03 Atributos Divinos como premisa básica

      Atributos Divinos como premisa básica de investigación Espiritual

  Existen unas premisas básicas que se derivan de los Atributos Divinos, siendo estos Amor, Paz, Caridad, Bondad, Misericordia, Justicia e Inmutabilidad, todos en grado Infinito.

  No obstante el Creador teniendo todos los Atributos por ser Infinito, es preciso coordinar los Atributos básicos donde poder fundamentar nuestro edificio: Semejante a un plantero de donde el campesino saca las semillas para sembrarlas. Pues en este plantero de los Atributos Divinos cada cual puede sacar su fundamento como semilla para su cumplimiento y desarrollo.

  Aunque los Atributos Divinos se presentan diversos, en cuanto a DIOS se refiere entre todos forman Una Sola Unidad, pues si sacáramos o apartáramos uno de solo ya no serían Divinos. Así vemos que el Amor Creador tiene infinidad de cualidades expresándose a través de SUS Leyes creadas para el Gobierno de SU Obra como creación y naturaleza, sintetizándose todo en el Amor.

  Por lo tanto tenemos que el Amor, expresado como Ley es creador por su propia necesidad o naturaleza. Siendo este Amor Universal el exponente de unión de todos los seres y todas las cosas creadas. Y como quiera que SU Amor es Justo, todo rige con la más estricta Justicia en el proceso evolutivo de todo lo creado.

  La Paz como Atributo Divino tiene su expresión en la «Libertad e Inmutabilidad», pues sin «estas», se inmutaría por todo cuanto sin amor fuera dirigido contra EL.

  La Caridad está fundamentada en la fraternidad universal de las almas, tanto encarnadas como libres. Por eso el Padre tiene establecido que sus hijos que han realizado su naturaleza ayuden a los que lo necesitan. Prueba de ello lo tenemos en las revelaciones, contactos y profecías que en todos los tiempos se han dado y posteriormente comprobado.

  La Bondad del Padre es tal que SU Esencia Eterna es por doquiera uno esté y vea, puesto que EL jamás nos impone porque sus Leyes que son fuerzas creadas por EL se encargan de reflejar todo movimiento en lo creado. Por eso nos hace libres para que seamos responsables de nuestra obra.

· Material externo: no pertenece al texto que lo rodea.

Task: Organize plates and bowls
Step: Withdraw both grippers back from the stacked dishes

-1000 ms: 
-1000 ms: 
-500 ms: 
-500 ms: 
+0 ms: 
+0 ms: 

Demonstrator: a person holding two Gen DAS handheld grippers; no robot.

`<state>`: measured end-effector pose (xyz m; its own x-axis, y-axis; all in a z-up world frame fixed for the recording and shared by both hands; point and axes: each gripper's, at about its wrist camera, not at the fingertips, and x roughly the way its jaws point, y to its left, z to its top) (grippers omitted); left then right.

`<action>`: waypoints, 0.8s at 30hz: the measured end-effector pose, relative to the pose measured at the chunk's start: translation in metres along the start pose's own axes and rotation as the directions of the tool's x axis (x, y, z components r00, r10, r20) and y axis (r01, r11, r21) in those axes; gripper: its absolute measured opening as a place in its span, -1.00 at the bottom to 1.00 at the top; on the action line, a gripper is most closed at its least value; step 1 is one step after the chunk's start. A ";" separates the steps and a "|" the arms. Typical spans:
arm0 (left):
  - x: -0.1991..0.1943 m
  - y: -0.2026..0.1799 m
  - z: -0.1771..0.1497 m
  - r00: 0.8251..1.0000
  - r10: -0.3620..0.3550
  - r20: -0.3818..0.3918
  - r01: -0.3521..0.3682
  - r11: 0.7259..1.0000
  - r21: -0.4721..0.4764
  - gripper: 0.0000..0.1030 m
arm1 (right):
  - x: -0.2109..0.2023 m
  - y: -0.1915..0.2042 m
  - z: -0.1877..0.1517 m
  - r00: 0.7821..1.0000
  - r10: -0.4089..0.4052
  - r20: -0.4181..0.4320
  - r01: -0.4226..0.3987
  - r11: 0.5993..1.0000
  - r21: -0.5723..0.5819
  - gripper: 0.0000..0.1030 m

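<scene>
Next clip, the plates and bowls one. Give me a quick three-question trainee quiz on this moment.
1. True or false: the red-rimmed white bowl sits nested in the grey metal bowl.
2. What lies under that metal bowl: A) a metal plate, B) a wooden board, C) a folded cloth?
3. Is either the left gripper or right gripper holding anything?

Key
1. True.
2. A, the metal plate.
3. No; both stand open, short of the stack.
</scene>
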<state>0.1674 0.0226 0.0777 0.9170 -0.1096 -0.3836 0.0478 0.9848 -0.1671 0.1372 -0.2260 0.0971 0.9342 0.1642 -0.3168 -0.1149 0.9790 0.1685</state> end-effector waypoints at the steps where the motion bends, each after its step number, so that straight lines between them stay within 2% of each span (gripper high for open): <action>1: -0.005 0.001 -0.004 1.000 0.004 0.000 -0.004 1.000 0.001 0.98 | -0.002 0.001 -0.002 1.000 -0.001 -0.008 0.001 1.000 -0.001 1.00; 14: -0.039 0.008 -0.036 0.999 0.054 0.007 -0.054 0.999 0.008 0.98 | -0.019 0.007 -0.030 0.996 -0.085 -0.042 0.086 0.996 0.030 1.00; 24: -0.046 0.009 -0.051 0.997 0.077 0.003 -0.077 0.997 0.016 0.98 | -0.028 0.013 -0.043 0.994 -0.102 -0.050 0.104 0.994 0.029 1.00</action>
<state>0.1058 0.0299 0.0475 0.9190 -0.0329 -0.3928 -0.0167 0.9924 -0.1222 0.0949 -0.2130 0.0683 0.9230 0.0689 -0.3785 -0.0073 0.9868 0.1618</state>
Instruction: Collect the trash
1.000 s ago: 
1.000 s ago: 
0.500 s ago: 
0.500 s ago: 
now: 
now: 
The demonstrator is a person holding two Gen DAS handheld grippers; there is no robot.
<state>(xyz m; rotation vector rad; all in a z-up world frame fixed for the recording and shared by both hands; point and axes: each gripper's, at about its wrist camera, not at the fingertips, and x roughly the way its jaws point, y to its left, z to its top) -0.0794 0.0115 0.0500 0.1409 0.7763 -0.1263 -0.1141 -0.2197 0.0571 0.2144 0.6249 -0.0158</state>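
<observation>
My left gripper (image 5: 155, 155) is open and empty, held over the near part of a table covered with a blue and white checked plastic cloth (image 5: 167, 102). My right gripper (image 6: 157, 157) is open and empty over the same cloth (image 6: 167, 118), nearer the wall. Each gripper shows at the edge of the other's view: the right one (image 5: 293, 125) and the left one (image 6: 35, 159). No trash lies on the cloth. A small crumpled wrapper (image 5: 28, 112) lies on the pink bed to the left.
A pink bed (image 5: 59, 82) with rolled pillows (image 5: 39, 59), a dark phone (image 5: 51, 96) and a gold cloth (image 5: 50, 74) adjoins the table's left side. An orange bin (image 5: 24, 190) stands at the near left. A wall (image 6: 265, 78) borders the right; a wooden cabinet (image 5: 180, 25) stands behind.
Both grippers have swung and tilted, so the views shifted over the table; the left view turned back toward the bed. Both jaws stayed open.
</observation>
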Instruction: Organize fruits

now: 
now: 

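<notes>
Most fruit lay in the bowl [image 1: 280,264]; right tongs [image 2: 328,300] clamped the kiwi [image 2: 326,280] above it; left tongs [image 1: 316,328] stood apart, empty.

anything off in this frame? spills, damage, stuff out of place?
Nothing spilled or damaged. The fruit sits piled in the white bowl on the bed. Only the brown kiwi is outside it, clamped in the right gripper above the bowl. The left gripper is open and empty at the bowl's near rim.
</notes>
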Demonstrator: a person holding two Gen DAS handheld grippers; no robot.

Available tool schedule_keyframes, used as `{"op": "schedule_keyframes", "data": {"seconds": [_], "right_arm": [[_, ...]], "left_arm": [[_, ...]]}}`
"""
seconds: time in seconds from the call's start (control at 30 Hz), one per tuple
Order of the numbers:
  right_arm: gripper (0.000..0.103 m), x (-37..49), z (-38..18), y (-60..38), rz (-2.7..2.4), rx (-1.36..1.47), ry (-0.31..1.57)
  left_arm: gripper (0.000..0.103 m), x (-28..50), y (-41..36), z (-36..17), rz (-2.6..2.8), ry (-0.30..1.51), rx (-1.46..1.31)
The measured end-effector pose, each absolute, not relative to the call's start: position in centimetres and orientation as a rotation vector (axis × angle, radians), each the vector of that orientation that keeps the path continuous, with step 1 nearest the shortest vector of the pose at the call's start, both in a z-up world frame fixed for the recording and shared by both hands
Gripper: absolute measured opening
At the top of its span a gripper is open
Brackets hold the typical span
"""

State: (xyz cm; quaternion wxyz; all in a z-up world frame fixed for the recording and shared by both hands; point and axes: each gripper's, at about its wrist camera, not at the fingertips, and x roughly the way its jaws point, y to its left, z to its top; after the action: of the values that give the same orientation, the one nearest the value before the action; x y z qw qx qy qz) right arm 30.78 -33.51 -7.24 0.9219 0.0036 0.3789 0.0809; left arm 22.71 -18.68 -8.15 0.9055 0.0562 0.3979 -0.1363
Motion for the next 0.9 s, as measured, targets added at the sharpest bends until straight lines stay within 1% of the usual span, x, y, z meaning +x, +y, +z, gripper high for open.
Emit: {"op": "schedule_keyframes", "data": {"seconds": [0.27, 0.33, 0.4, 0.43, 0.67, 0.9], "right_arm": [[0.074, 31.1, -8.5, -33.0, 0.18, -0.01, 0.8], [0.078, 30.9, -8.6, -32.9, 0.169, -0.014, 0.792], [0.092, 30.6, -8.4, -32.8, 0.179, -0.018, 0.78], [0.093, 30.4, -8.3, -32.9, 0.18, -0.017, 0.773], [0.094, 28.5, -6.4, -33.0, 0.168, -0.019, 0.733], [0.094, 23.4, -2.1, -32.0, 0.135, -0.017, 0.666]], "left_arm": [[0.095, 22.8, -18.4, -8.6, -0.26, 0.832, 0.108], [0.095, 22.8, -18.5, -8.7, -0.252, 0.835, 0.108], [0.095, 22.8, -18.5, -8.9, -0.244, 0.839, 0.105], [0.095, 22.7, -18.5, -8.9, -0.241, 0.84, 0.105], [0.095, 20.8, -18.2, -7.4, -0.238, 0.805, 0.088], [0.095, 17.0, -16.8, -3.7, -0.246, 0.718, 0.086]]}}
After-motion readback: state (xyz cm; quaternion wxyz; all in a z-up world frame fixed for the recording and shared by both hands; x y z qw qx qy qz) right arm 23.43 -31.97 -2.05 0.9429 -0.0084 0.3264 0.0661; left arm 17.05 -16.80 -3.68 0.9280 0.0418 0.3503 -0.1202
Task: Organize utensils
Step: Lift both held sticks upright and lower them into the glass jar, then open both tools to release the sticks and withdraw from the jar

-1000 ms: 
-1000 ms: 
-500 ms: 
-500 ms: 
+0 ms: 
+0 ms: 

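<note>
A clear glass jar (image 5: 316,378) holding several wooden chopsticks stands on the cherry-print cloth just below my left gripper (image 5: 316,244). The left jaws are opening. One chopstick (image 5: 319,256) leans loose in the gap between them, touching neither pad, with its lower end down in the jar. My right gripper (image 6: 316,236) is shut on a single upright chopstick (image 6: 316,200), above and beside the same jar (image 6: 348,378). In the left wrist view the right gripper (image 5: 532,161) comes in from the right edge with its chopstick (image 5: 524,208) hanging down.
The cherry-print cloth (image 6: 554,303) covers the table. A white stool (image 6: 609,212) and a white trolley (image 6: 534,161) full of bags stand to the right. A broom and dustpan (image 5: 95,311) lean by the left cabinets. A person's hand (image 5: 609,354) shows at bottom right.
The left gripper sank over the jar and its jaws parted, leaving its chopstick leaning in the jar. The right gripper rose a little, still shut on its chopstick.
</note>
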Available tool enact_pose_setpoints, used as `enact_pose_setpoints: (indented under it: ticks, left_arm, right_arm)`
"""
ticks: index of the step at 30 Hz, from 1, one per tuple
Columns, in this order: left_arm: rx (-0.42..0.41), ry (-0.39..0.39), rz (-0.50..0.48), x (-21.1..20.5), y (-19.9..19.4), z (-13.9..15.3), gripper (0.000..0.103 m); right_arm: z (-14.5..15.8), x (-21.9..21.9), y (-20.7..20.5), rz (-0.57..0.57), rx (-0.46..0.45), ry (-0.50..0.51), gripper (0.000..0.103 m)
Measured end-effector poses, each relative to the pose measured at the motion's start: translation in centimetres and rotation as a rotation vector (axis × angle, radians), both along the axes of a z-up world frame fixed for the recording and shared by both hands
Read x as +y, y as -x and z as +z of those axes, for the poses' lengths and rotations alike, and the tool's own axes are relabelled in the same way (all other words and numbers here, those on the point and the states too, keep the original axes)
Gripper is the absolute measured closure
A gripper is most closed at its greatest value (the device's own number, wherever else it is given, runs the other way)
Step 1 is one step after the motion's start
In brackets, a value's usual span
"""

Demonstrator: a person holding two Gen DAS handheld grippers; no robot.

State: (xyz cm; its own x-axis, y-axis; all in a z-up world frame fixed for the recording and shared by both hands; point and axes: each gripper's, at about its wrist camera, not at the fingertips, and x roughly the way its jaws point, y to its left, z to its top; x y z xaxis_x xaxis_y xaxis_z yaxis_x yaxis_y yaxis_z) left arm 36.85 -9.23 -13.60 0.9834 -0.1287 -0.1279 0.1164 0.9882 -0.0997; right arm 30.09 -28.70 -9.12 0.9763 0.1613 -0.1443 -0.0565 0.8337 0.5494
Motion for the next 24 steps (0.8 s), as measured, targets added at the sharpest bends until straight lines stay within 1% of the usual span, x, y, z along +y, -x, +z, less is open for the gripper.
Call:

   La Misericordia es fundamental, puesto que en un período tan insignificante como es una existencia no sería posible efectuar el desarrollo de nuestra verdadera personalidad, y asumir la gran Sabiduría que encierra el Amor y la creación del Padre. La Misericordia justifica los demás Atributos, permitiendo el Padre a sus hijos que rediman sus errores o faltas cometidas ante la Ley, por medio de las reencarnaciones.

  El Atributo de Justicia es la otra cara de la moneda complementaria del Amor. Por eso en la pasión, no puede existir el Amor Universal del Padre, por ser Justo e Inmutable en todos SUS Atributos, y con todos sus hijos.

  Otro de los Atributos genuinos del Creador es el Atributo de Aseidad, por el cual existe por sí mismo o por necesidad de SU propia Naturaleza. Es decir: Existir por y a través de sí mismo exige una serie de movimientos promovidos por su propia necesidad de vida y su manifestación: Según esto y en base de semejanza a como la creación fue hecha y su desarrollo, los movimientos previos para el Existir Existente de SU propio Existir (lo vemos a semejanza de una semilla, como va manifestando de interno a externo la esencia de su propia esencia y vida, verificando el primer movimiento de materialización y su consecuente desmaterialización), para quedar formado en Esencia por SU propia Esencia a semejanza de un gran SOL como Principio de Creación activo, de donde surgen sus principios vitales reedificadores para creación y procreación de la Naturaleza.
Por lo cual este Atributo nos da la visión del Principio de Creación de DIOS, EL PADRE, como inicio de nuestra vida, y la creación que nos rodea, como creación de SU Creación.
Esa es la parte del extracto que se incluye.